# Welcome to my BoardGameGeek EDA

In this exploration, I aim to assist a future bar owner, Mr. Barman, in making critical decisions about his bar's board games inventory. This includes selecting games to purchase based on his requests and planned events to attract both board game enthusiasts and amateurs. The world of board games extends beyond the commonly known games like Monopoly, card games, chess, etc., and I hope to shed light on this less explored domain.

Through this data-driven analysis, I will investigate past and future tendencies in board games. My goal is to provide Mr. Barman with insights and predictions that may benefit his bar in the long term, ensuring its longevity and success.

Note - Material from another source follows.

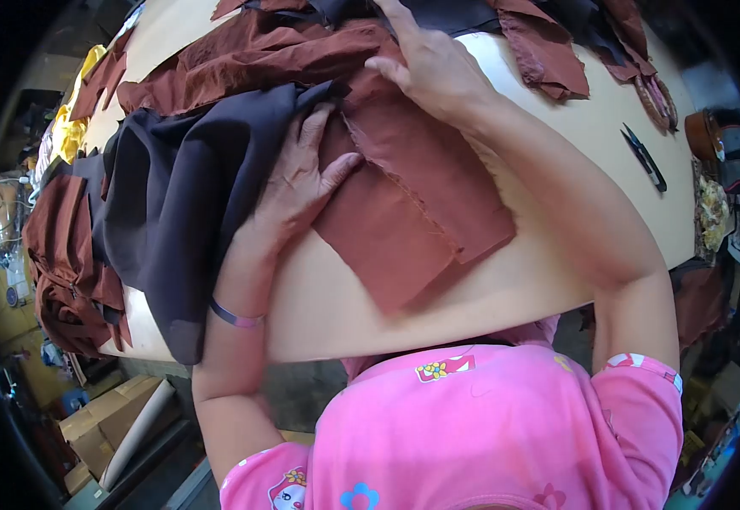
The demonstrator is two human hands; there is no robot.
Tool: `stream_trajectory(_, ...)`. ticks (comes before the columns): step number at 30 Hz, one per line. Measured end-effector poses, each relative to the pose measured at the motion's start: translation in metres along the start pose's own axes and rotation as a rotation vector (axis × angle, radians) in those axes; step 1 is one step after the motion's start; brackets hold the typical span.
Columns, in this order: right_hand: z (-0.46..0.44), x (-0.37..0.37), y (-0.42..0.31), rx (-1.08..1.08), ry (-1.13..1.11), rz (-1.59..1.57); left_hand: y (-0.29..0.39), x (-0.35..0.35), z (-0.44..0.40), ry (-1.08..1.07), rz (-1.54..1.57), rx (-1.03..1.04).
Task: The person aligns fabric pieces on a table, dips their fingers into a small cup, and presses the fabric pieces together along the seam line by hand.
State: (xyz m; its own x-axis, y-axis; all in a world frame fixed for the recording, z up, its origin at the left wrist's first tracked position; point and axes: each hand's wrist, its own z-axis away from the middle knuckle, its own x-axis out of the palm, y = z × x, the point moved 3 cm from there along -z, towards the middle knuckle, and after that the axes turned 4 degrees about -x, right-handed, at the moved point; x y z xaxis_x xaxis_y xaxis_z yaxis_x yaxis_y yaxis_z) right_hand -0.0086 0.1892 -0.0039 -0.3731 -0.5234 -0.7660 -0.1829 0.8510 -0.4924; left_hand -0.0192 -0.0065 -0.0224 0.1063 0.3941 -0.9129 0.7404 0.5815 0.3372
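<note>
1. Out at the far left, well away from the left hand (289, 183), a yellow cloth (70, 132) is spotted, and a bunched brown cloth (68, 255) is seen heaped at the border of the table (557, 246).
2. Closer in, a dark cloth (191, 187) is draped in deep folds right alongside the left hand and forearm, its lower tip brought down to the near edge.
3. And here the left hand itself: laid flat, back up, thumb spread wide from the fingers, the thumb rested on the brown panel (434, 191). Just beyond its fingertips, a crumpled brown cloth (259, 59) is piled.
4. The brown panel is stretched between the hands, to the right of the left hand and on the near side of the right hand (429, 72); a rough-edged line is shown along its length.
5. The right hand is set over the panel's far end, thumb and index finger held well apart; its other fingers are largely hidden.
6. Right of that hand, a brown scrap (549, 55) is spread, and farther right, black snips (644, 157) are left lying apart.
</note>
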Motion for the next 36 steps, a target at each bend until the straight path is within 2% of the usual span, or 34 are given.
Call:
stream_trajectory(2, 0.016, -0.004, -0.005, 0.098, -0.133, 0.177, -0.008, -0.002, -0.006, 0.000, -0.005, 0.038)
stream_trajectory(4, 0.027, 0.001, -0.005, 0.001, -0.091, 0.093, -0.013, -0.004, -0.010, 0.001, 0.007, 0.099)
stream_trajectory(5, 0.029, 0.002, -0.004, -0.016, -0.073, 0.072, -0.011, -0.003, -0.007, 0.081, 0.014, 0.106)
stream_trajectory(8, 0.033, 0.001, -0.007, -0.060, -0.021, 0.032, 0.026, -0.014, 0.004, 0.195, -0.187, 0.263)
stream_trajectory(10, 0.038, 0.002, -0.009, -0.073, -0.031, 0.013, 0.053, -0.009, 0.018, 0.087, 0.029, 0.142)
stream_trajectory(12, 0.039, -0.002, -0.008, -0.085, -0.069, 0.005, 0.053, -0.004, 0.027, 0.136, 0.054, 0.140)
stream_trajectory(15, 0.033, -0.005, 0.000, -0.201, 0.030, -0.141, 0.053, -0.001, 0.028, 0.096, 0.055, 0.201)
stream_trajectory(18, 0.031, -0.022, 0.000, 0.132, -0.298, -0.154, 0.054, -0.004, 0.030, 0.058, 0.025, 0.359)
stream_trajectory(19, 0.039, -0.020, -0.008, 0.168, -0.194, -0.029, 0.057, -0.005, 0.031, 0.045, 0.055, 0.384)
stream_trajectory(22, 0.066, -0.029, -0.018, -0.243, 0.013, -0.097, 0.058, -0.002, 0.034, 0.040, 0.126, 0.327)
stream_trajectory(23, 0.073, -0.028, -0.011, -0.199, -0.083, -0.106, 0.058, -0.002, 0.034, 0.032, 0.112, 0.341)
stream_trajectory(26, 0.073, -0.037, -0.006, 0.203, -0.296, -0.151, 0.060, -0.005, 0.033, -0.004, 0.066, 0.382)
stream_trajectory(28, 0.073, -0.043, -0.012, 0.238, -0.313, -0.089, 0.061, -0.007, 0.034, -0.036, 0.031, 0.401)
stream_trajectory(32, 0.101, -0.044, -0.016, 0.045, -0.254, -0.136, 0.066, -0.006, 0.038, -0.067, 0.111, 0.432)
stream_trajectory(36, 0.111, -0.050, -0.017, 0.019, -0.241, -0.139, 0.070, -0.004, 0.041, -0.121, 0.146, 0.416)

This research EDA also serves a personal interest. For me, board games are a medium through which I can connect, engage in social interactions, and strengthen bonds with those around me.

## Key Points

- **Game Acquisition:** When advising Mr. Barman on which games to acquire, I will focus on games released since the 90s, as they are generally easier to obtain.
- **Research Scope:** For my personal research, I will examine the entire DataFrame to gain a comprehensive understanding of board game trends.

Join me as we delve into the fascinating world of board games and discover valuable insights that could help shape the future of Mr. Barman's bar.

In [None]:
#Importing neccessary packages and libraries
import pandas as pd
import numpy as np
import seaborn as sns
import ast
from wordcloud import WordCloud
import matplotlib.pyplot as plt
#Functions to be used
#Label each weight
def map_rating(rating):
    if rating >= 0 and rating <=1:
        return '0-1 Unrated'    
    elif rating > 1 and rating <= 2:
        return '1-2 Easy'
    elif rating > 2 and rating <= 3:
        return '2-3 Intermediate'
    elif rating > 3 and rating <= 4:
        return '3-4 Challenging'
    elif rating > 4 and rating <= 5:
        return '4-5 Hard'
    else:
        return 'Invalid'
    

In [None]:
# Load and preprocess the dataset
bgg_raw = pd.read_csv("/kaggle/input/bgg-eda/games_detailed_info.csv", index_col=0, low_memory=False)
selected_columns = [
    'Board Game Rank', 'primary', 'description', 'yearpublished', 'minplayers',
    'maxplayers', 'minage', 'boardgamedesigner', 'average', 'averageweight',
    'boardgamecategory', 'boardgamemechanic', 'usersrated', 'Family Game Rank'
]
bgg = bgg_raw[selected_columns]

# Convert ranks to numeric and handle missing values
bgg.loc[:, 'Board Game Rank'] = pd.to_numeric(bgg['Board Game Rank'], errors='coerce')
bgg.loc[:, 'Family Game Rank'] = pd.to_numeric(bgg['Family Game Rank'], errors='coerce')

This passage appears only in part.